> WHAT THE TASK ASKS
Your answer must be one number: the count of lines below that include "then".

DATA BELOW Block Start

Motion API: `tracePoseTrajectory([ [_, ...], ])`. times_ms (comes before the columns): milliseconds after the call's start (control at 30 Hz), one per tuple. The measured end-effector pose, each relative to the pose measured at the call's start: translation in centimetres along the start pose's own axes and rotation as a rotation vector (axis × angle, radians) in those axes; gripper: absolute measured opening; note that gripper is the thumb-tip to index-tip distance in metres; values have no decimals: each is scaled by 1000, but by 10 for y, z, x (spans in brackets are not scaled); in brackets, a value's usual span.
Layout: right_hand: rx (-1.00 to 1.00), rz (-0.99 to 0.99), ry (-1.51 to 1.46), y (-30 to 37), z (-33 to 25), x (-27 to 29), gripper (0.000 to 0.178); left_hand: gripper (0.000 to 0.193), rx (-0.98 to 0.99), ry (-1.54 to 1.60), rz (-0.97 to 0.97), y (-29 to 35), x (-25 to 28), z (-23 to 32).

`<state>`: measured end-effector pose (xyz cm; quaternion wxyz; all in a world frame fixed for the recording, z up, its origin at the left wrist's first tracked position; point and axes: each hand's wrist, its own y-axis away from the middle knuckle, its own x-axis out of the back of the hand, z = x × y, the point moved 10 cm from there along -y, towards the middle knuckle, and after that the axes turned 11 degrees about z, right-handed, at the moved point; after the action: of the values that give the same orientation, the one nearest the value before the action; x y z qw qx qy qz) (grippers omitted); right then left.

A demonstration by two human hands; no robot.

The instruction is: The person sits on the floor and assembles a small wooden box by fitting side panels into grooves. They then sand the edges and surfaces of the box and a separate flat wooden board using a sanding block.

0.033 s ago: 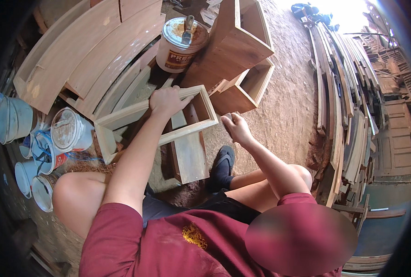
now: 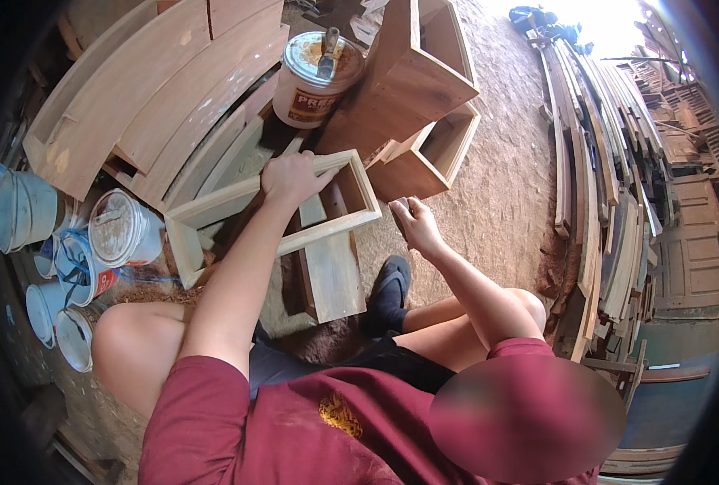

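Note:
A rectangular open wooden box [image 2: 324, 234] with pale rims rests aslant before me, across a wooden piece [image 2: 333, 279] set under its right half. My left hand [image 2: 291, 176] reaches over the box and is closed round its far rim, thumb toward the right corner. Just off the box's right end, my right hand [image 2: 421, 225] is held with its fingers curled together. A dark edge shows under those fingers, but what they hold is too small to make out.
A lidded bucket [image 2: 304, 95] with a scraper [image 2: 328, 53] on top stands beyond the box. Taller wooden boxes [image 2: 400, 89] stand beside it. Several paint buckets [image 2: 119, 230] crowd the left, below large wooden panels [image 2: 161, 89]. Long planks [image 2: 594, 145] are stacked along the right.
My right hand has shifted very slightly and turned, so more of the dark edge under its fingers shows. My left hand and the box have stayed put.

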<state>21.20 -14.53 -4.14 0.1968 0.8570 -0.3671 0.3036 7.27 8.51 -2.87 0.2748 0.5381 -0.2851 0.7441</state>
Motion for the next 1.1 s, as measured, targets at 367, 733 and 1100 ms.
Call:
tracePoseTrajectory([
  [367, 209, 107, -32, 2, -42, -5, 38, 68, 16, -10, 3, 3, 5, -4],
  [733, -38, -7, -8, -18, -15, -17, 38, 64, 26, 19, -9, 6, 7, -3],
  [1100, 93, 56, -23, -77, -32, -37, 45, 63, -7, 58, 67, 5, 11, -2],
])
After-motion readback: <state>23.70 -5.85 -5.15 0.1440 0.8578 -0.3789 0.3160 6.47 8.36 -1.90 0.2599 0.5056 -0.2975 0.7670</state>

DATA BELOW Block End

> SOLUTION FOR THIS TASK
2